The first objective of this thesis is to understand exercise, epinephrine and IL-6 in modulating pyruvate dehydrogenase kinase 4 (PDK4) and phosphoenolpyruvate carboxykinase (PEPCK) gene expression in WAT. Exercise and epinephrine increased PDK4 mRNA levels in WAT from lean rats. The effects of epinephrine on PDK4 were mediated via p38 mitogen-activated protein kinase (MAPK) and peroxisome proliferator-activated receptor gamma (PPAR). The ability of exercise and epinephrine to induce PDK4 mRNA was maintained in obese rats.
In contrast to epinephrine, IL-6 decreased the gene expression and protein content of PEPCK and PDK4 in cultured WAT. Although an acute bout of treadmill running did not activate IL-6 signalling in adipose tissue, the exercise-induced increases in PEPCK and PDK4 mRNA were attenuated in WAT from IL-6-/- mice.

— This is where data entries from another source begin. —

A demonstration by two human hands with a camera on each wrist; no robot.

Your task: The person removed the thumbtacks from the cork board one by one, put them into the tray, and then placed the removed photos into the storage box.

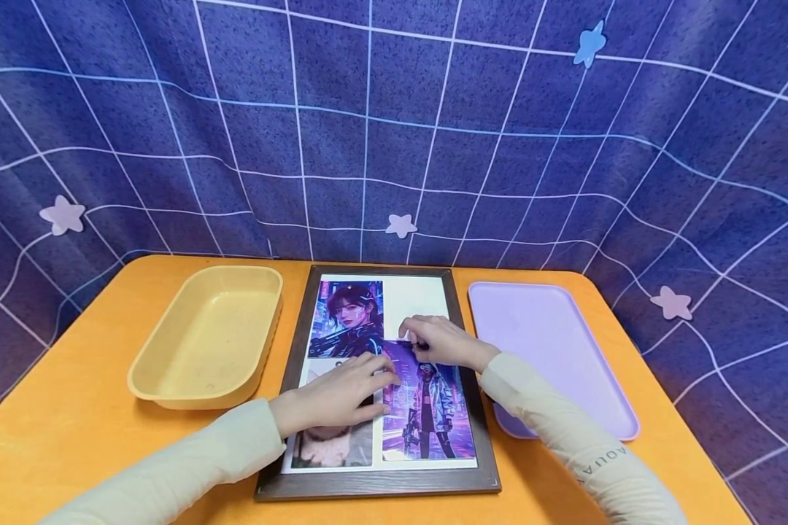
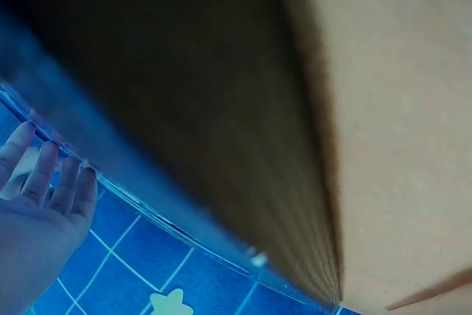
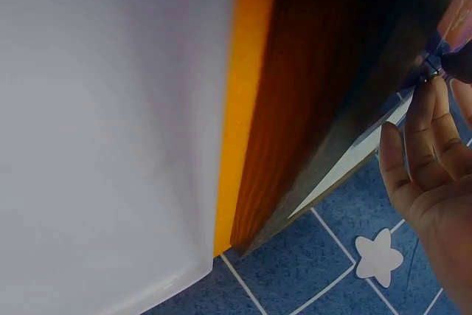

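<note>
A dark-framed board (image 1: 377, 483) with a white face lies on the table and bears several pictures. My left hand (image 1: 341, 390) spreads across the lower left picture (image 1: 331, 448), hiding much of it, with its fingertips at the left edge of the lower right picture (image 1: 427, 408), a purple city scene with a standing figure. At that picture's top edge, my right hand (image 1: 443, 341) bends its fingers and pinches a small shiny piece (image 3: 431, 76), mostly hidden by the fingertips. The upper left picture (image 1: 348, 317) shows a dark-haired figure.
Left of the board stands a yellow basin (image 1: 210, 343). A shallow lilac tray (image 1: 545, 343) lies to the right, partly under the right sleeve. Behind the orange table (image 1: 98, 408) hangs a blue curtain (image 1: 394, 146) with grid lines and stars.
</note>
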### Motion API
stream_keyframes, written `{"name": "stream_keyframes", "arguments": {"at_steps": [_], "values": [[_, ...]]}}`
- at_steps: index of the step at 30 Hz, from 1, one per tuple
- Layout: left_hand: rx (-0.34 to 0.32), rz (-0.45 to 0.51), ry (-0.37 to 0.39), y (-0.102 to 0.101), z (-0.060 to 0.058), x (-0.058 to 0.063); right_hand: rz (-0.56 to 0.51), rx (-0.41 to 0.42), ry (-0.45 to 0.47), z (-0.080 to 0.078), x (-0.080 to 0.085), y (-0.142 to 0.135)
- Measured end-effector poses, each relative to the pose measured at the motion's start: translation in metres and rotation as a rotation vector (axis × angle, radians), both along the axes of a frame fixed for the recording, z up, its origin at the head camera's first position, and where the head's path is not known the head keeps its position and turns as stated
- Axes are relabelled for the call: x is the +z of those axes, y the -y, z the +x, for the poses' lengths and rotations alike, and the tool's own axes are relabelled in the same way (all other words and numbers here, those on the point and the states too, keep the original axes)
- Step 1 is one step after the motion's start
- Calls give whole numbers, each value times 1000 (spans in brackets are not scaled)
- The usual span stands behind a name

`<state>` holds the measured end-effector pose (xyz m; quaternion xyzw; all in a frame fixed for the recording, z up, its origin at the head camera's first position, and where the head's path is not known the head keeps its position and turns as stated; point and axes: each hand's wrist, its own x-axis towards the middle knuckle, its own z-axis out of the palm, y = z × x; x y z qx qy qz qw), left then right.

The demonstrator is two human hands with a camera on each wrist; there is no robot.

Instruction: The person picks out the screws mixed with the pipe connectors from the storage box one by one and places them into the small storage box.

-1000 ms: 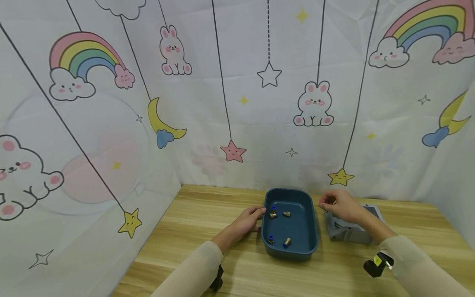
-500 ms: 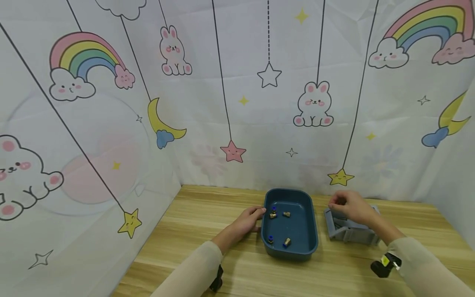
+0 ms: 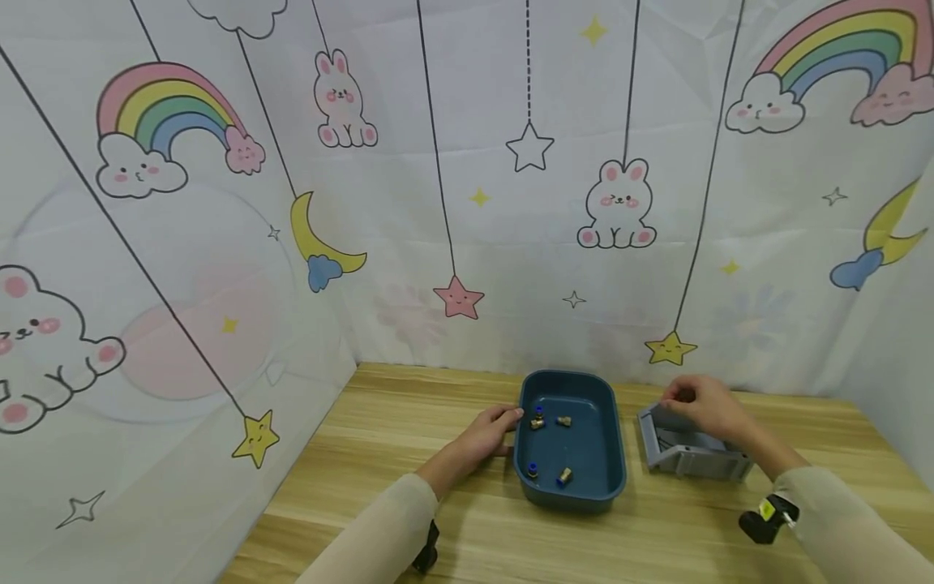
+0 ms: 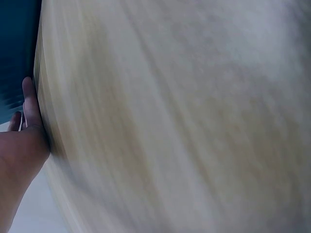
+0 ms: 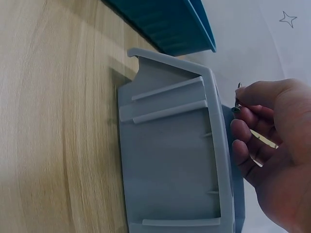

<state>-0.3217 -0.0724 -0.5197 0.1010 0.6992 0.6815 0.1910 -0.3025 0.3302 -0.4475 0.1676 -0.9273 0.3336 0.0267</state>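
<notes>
A dark blue plastic tray (image 3: 572, 495) holds several small brass push-in fittings (image 3: 565, 476), some with blue ends. My left hand (image 3: 477, 438) rests against the tray's left side, fingertips at its rim; the left wrist view shows the fingers (image 4: 30, 104) lying along the wall. To the right of the tray stands a grey storage bin (image 3: 696, 464) with thin dark pieces (image 3: 666, 440) inside, too small to tell apart. Above the bin's back part, my right hand (image 3: 704, 405) pinches a small screw-like metal piece (image 5: 237, 101) between thumb and fingertips.
Both containers stand on a wood-grain table (image 3: 394, 405). Behind it hangs a white printed cloth (image 3: 511, 341), close to the table's back edge. A narrow gap separates tray and bin. Dark camera mounts sit at both wrists.
My right hand has moved to the right, from the gap between tray and bin to over the bin. The left hand, the tray and its fittings have stayed in place.
</notes>
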Motion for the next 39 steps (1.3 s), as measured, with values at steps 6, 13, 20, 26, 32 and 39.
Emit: {"name": "stream_keyframes", "arguments": {"at_steps": [6,13,20,26,32,39], "values": [[6,-10,-3,-1,1,1,9,-14,-7,2,3,-2],[7,-12,-6,-1,1,1,6,-23,-10,3,0,-6],[13,-13,-6,-1,1,1,24,-28,-26,6,-2,-11],[22,-16,-11,-1,0,1,31,-38,-26,8,-1,-13],[15,-11,-14,-2,-1,0,33,-31,-28,10,-1,-18],[-11,1,-10,-9,-2,-1,33,-49,-34,17,-3,-23]]}}
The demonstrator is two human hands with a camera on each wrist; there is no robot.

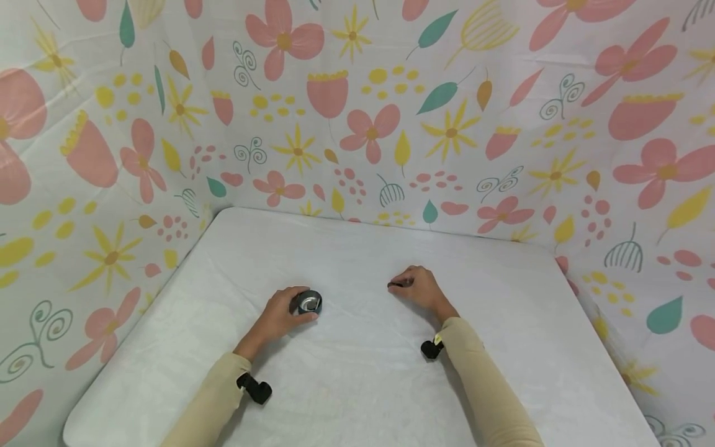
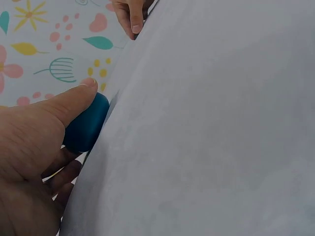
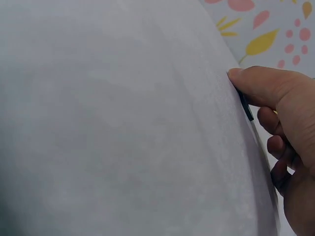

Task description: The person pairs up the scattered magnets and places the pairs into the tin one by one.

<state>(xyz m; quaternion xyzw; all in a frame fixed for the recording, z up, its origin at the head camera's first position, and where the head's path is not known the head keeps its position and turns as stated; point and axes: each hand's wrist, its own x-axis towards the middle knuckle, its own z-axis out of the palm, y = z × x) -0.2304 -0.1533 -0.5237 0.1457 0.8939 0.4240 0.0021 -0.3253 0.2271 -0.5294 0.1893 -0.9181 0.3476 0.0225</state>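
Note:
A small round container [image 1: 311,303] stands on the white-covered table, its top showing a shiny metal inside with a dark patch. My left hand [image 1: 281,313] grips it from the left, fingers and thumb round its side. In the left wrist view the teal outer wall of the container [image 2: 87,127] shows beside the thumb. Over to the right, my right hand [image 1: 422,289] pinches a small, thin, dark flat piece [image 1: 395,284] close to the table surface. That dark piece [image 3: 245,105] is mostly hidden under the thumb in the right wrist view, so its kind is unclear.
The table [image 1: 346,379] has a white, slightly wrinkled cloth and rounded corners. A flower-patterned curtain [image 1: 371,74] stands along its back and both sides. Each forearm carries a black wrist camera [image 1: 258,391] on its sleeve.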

The second broad objective of this thesis was to understand the role of IL-6 in mediating WAT metabolism by utilizing IL-6-/- mice fed a high fat diet (HFD). IL-6-/- HFD mice were more glucose and insulin intolerant than wild type controls and this was mirrored by reductions in the insulin-stimulated activation of protein kinase B (PKB) and increases in the phosphorylation of extracellular signal regulated kinases (ERK) and c-Jun N-terminal kinases (JNK) in WAT. Epinephrine stimulated lipolysis and hormone sensitive lipase (HSL) phosphorylation were blunted, adiponectin mRNA expression and secretion, and AMPK phosphorylation were reduced in WAT from IL-6-/- mice. These results suggest a unique role for IL-6 in the maintenance of adipose tissue metabolism during the development of insulin resistance.
In summary, exercise, similar to thiazolidinediones (TZDs), is a potent stimulus that can induce WAT glyceroneogenic enzymes. IL-6 is essential for the metabolic homeostasis in WAT under conditions of metabolic stress: exercise and chronic nutrient excess.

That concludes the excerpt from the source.